▶ [Activity]: Each of the entries should be retyped precisely as it appears.

▶ [Data for review]:
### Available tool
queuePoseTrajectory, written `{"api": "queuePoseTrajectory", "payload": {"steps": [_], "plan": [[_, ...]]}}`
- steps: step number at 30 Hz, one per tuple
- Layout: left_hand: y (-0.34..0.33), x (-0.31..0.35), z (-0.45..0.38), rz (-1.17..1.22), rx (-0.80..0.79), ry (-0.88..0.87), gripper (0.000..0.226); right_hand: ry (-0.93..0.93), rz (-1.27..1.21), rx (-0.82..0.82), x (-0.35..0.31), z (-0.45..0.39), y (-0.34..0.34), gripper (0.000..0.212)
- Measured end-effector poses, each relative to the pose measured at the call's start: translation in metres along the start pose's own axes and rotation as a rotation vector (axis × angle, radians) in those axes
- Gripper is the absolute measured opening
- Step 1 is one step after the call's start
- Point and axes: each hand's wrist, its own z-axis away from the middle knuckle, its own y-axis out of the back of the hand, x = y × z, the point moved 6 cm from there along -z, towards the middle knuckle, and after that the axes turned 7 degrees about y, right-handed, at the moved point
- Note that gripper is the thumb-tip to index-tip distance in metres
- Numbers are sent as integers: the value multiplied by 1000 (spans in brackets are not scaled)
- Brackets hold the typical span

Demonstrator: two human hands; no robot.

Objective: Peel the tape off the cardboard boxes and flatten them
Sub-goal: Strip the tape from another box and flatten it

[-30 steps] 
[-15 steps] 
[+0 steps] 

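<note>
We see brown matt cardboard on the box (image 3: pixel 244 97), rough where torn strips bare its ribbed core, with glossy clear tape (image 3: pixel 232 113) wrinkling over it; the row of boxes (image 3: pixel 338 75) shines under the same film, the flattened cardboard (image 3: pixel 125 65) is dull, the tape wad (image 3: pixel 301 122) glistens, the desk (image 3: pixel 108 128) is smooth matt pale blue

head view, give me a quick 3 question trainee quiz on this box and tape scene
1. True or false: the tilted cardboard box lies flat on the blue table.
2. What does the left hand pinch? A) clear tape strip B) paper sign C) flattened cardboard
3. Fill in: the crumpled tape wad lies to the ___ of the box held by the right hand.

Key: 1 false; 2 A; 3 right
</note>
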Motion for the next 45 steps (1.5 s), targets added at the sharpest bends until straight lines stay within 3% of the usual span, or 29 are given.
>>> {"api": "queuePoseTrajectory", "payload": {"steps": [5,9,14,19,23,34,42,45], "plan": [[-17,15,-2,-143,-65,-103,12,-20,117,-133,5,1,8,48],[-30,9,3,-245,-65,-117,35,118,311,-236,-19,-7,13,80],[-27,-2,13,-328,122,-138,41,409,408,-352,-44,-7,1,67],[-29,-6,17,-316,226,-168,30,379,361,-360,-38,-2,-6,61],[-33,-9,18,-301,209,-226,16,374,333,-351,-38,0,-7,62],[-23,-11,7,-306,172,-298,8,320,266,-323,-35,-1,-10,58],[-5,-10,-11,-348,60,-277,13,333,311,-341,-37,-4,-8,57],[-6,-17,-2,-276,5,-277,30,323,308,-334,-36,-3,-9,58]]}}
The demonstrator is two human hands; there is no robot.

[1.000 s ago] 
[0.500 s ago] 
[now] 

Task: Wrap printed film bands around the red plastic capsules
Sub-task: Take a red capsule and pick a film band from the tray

▶ [Solution to this task]:
### Available tool
queuePoseTrajectory, written `{"api": "queuePoseTrajectory", "payload": {"steps": [_], "plan": [[_, ...]]}}`
- steps: step number at 30 Hz, one per tuple
- Layout: left_hand: y (-0.34..0.33), x (-0.31..0.35), z (-0.45..0.38), rz (-1.17..1.22), rx (-0.80..0.79), ry (-0.88..0.87), gripper (0.000..0.226); right_hand: ry (-0.93..0.93), rz (-1.27..1.21), rx (-0.82..0.82), x (-0.35..0.31), z (-0.45..0.39), y (-0.34..0.34), gripper (0.000..0.212)
- Measured end-effector poses, each relative to the pose measured at the call's start: translation in metres along the start pose's own axes and rotation as a rotation vector (axis × angle, radians) in those axes
- Gripper is the absolute measured opening
- Step 1 is one step after the call's start
- Point and axes: each hand's wrist, its own z-axis away from the middle knuckle, its own y-axis out of the back of the hand, x = y × z, the point moved 6 cm from there along -z, towards the middle knuckle, and after that the axes turned 7 degrees about y, right-handed, at the moved point
- Note that gripper is the thumb-tip to index-tip distance in metres
- Numbers are sent as integers: the value multiplied by 1000 (spans in brackets are not scaled)
- Brackets hold the typical span

Demonstrator: two human hands; no robot.

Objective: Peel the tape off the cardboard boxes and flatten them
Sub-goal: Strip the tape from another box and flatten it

[-30 steps] 
[-15 steps] 
[+0 steps] 

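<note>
We see brown matt cardboard on the box (image 3: pixel 244 97), rough where torn strips bare its ribbed core, with glossy clear tape (image 3: pixel 232 113) wrinkling over it; the row of boxes (image 3: pixel 338 75) shines under the same film, the flattened cardboard (image 3: pixel 125 65) is dull, the tape wad (image 3: pixel 301 122) glistens, the desk (image 3: pixel 108 128) is smooth matt pale blue

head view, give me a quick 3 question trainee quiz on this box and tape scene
1. True or false: the tilted cardboard box lies flat on the blue table.
2. What does the left hand pinch? A) clear tape strip B) paper sign C) flattened cardboard
3. Fill in: the crumpled tape wad lies to the ___ of the box held by the right hand.

Key: 1 false; 2 A; 3 right
</note>
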Motion for the next 45 steps (1.5 s), targets added at the sharpest bends until straight lines stay within 3% of the usual span, or 29 are given.
>>> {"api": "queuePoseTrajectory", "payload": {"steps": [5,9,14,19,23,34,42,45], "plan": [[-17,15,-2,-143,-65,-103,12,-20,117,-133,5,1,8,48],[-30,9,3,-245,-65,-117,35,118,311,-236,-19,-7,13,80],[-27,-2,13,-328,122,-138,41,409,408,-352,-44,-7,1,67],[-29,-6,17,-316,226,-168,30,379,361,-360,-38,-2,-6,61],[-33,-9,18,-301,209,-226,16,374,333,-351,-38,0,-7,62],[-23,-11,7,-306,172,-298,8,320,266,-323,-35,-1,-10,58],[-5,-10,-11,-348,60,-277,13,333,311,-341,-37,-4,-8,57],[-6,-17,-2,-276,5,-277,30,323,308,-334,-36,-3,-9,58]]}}
The demonstrator is two human hands; there is no robot.

[1.000 s ago] 
[0.500 s ago] 
[now] 

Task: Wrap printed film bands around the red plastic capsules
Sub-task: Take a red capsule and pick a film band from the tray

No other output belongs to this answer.